The text where I found this and much , much more historic information was within another digitized book, much like the one BlueSasquatch refers to but does not seem to link to in this thread. My book: A History Of Technology(2) (THE MEDITERRANEAN CIVILIZATIONS AND THE MIDDLE AGES c. 700B.C. TO f.A.D. 1500) - is a 447 page book published by the Oxford University Press in 1956.

Buy searching for the rare term “Schnapsteufel” on the in-omnipresent Internet, I was distracted by anamie like characters and unicorns linked to the term, but found very few English references or definitions for it. The Internet did lead me to this book – but only to a page that was OCR scanned (they used to call the process Optical Character Recognition). In other words a confusing, boring and ugly, text only digital representation of the book. It took me more than 3 hours to find the text that included Schnapsteufel, but the numerous other tidbits of historical information read, far outweighed the time lost in distraction. If one looks to the right side of the page in <<this link>>, he'll see “SEE OTHER FORMATS”, and find the opurtunity to view the book as intended / pictures and all. I chose to download the 28.3Mb PDF file.

The book is a wealth of information. Much coverage about VITICULTURE but very little about brewing beer. Concerning distillation, one of the interesting things the history has to say about using Quicklime to dehydrate the water from a spirit, reinforces information that I've seen elsewhere. (Some products called “Plaster of Paris” have some calcium carbonate – but others are all calcium sulphate). Somewhere it was stated that from the 12th century on, alchemist distilled alcohol 3 times – with quicklime – to produce “the liquid w'hich we call absolute alcohol”. The timeline regarding the development of distillation, from physicians during the 14th century Black Plague breakouts – bears further investigation.

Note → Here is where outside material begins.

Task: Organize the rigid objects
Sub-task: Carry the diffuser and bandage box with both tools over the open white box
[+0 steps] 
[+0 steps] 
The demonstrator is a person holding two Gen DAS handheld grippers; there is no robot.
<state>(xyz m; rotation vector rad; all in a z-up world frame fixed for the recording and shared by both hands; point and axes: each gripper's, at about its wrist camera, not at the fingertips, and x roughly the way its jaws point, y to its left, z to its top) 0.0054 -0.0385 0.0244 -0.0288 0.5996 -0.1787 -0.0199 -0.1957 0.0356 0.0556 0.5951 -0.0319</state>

Another consequence of reading this work is in attempting to ingest some of the vocabulary and other little factoids. I plan to go back to read some of it more closely.

Schnapsteufel = ‘Schnapps fiend

Amuraca - olive dregs. (The picture is of a lake filled with only amuraca; probably centuries old, in Jaén – Andalusia, Spain. The province is the largest producer of olive oil in the world. It produces around 45% of all Spanish olive oil and 20% of the world's production).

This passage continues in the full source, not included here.